The lens mount is a simple milled component. The screw holes were drilled.
The latch that locks the back door is cut out of strip metal by punching, and is bent on one side to create the tab. The entire element is also slightly bent to create a spring-like tension. (Effectively the only force that keeps the back door shut.)
The light meter itself is an OEM component, as the label indicates. I have no idea where they were made.
The light meter is encased in a cast metal part with room for the needle and the contacts. The whole assembly is screwed in the top plate, with the wires hidden under the prism. Through the photo-electric effect, the selenium cell creates a current that is translated to a movement of the needle. The light meter is a standalone component and gives no information in itself; the user has to read meaning into the movement through the calculator dial.
This mask on the inside of the camera behind the mirror is a nice piece of formed sheet metal. This is a delicate and finely crafted part. It's very difficult to create refined pieces like this, and bending them exactly to spec. It's painted (a somewhat reflective) black to absorb scattered light.

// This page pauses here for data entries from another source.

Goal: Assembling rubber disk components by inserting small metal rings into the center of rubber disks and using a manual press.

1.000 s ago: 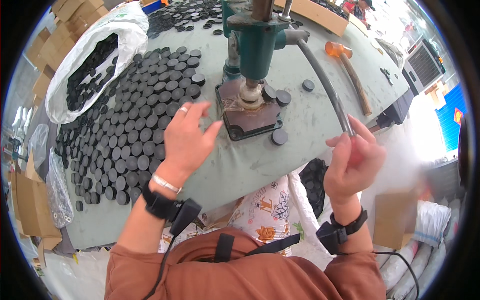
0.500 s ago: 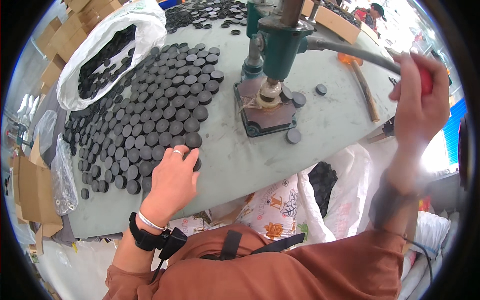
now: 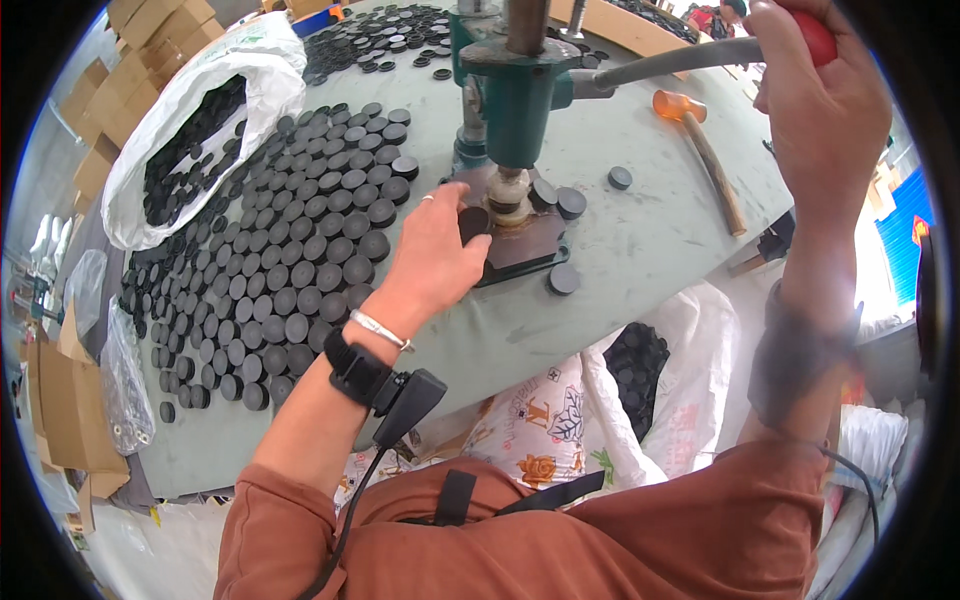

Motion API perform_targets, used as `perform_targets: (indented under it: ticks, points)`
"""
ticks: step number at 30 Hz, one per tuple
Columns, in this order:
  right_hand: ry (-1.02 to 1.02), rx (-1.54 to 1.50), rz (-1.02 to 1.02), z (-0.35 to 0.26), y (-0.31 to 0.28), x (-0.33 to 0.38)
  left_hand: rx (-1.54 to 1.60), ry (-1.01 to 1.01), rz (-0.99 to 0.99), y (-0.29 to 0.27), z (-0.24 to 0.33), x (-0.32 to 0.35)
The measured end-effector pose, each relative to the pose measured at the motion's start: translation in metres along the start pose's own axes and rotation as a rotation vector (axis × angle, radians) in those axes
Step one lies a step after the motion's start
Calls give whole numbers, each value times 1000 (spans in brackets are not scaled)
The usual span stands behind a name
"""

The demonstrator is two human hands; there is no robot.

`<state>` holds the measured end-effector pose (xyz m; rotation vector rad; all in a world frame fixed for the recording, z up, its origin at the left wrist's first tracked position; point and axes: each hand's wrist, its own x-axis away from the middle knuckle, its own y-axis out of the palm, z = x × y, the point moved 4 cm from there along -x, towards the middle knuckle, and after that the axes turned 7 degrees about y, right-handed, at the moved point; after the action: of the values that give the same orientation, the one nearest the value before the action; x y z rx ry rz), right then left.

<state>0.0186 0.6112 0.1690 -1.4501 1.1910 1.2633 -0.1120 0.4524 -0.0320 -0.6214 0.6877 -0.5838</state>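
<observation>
Evidently pinched by its rim, a black cap point(image 3: 474, 224) sits between the part-curled fingers of the left hand point(image 3: 425, 255), perhaps so its face is free. Just right of those fingertips stands the green press point(image 3: 512, 115). Farther right, the right hand point(image 3: 825, 125) curls its fingers closed around the red knob point(image 3: 815, 38) on the lever point(image 3: 680, 60), likely for leverage. Left of the left fingers, more caps point(image 3: 300, 240) crowd the bench point(image 3: 650, 240), apparently for easy reach
</observation>
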Motion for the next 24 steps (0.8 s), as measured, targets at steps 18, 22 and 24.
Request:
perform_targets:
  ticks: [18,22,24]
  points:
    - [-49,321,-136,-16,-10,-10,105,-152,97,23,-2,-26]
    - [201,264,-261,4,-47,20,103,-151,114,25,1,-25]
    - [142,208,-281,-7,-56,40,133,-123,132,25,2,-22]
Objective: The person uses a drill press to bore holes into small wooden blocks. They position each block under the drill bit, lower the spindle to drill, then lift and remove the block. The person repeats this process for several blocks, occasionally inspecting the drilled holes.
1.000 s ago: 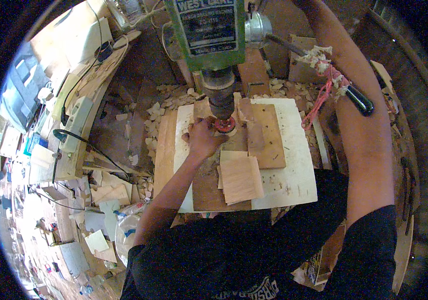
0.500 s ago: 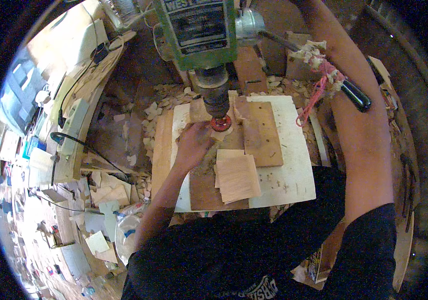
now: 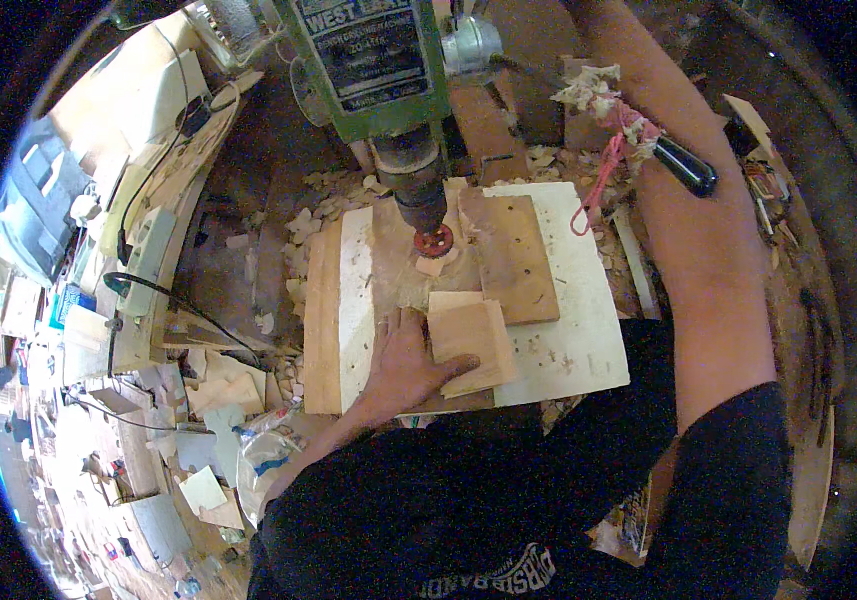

The dial under the wind lever. This part was first milled, then drilled.
The calculator dial. Looks like the dial above, but isn't identical. Is also first milled, then drilled. Then engraved and numbers painted in a paint-engraving process that I haven't figured out yet.
Miscellaneous rings. These are all milled. perhaps apart from the black one, that looks (with its homogeneous thickness) like it could have been stamped out and then calibrated.
Miscellaneous rods. These were all milled; perhaps the long, small rods were drawn first, then milled. The sprocket teeth were probably made by moving a chisel with the tooth shape in negative along the bar's axis, to ensure parallellity. All of the rods have little inserts that were fitted in and "squashed" into position at the ends.
The self-timer mechanism is a standalone component that is triggered by a push at the top, and outputs a movement to the shutter at the end of its trajectory. This is basically a clockwork motor with an inertial flywheel as a delay mechanism. A very nice piece of fine-mechanical engineering, this was installed pre-assembled behind the sprocket.
The cogs in this part are very delicate and resemble those in small clocks. This part was probably manufactured in a fine-mechanical workshop, then relayed to the main production belt.
The wind lever is first stamped from a metal plate, then bent, then polished (perhaps), and then used as an insert for the plastic injection-moulding process that forms the finger grip at the end. An insert is a metal part you place in an injection-moulding die before you inject the plastic; the liquid plastic then encapsulates it and the two are joined for life. The part of the lever inside the finger grip is probably punctured for a better grip.
These aren't all the parts in the Zenit-E, but they're a representable minority. I think that what shows is how the Russians worked with fairly basic techniques that were available even to small workshops (like bending and punching), with the notable exception of the rare use of injection-moulded plastic and, of course, the die cast body. The Zenit-E is not the most sophisticated camera in the world, and some of the mechanisms are fairly dodgy (like the leather hinge for the mirror), but you have to give it credit for being one of the last hand-built, authentic workshop cameras.